COLLECTED DATA: Begin
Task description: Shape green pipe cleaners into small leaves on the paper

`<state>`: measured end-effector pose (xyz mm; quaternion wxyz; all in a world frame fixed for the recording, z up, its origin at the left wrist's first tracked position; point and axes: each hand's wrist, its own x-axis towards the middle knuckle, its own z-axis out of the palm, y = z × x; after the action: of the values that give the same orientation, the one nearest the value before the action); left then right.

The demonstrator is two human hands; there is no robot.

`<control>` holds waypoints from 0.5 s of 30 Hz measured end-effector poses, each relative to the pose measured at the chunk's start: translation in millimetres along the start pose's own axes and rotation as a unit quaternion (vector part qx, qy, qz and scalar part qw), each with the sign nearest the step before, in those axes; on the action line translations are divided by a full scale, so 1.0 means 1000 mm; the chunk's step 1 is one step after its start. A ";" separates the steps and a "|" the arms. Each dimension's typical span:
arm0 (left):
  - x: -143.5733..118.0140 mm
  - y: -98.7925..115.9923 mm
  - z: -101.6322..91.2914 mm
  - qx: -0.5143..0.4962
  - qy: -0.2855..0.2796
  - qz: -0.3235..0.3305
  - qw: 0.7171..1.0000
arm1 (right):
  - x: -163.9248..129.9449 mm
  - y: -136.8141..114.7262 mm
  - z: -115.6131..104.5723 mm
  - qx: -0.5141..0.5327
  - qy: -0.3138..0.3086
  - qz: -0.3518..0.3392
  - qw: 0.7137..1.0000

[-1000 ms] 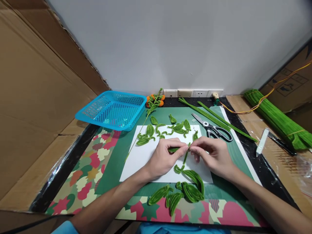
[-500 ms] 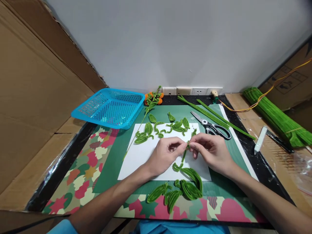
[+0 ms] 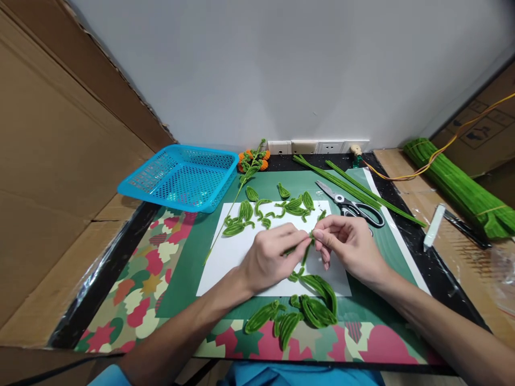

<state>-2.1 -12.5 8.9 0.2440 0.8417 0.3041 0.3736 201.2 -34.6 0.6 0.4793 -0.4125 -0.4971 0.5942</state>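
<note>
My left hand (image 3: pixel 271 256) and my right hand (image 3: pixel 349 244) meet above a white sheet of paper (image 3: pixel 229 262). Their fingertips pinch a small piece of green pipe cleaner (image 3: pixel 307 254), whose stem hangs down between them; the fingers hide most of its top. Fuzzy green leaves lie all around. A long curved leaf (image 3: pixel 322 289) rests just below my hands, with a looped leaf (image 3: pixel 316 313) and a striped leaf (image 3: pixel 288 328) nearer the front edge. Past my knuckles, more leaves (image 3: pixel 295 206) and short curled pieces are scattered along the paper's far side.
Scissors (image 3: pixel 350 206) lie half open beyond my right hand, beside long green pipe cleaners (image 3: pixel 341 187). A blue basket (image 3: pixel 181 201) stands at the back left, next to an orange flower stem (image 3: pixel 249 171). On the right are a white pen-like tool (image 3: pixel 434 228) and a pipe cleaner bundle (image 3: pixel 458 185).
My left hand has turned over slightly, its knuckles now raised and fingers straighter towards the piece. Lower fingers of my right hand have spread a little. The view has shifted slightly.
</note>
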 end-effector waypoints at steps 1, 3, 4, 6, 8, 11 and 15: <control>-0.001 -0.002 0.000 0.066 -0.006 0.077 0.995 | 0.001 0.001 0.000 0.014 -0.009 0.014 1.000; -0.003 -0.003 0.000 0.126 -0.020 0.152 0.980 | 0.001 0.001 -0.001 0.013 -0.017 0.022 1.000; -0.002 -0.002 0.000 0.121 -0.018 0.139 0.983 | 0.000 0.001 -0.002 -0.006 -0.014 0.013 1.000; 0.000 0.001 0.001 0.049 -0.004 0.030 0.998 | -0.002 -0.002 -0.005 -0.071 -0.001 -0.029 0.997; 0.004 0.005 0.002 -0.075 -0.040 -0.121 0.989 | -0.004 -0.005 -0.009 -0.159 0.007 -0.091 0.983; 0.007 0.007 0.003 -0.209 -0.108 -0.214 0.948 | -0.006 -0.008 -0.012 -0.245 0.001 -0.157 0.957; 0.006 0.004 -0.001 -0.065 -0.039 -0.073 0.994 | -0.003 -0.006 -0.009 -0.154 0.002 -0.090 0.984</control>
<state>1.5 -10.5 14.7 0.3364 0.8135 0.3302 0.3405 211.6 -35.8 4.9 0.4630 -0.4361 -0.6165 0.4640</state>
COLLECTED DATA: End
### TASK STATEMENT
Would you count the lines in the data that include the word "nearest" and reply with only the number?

### ANSWER AREA
2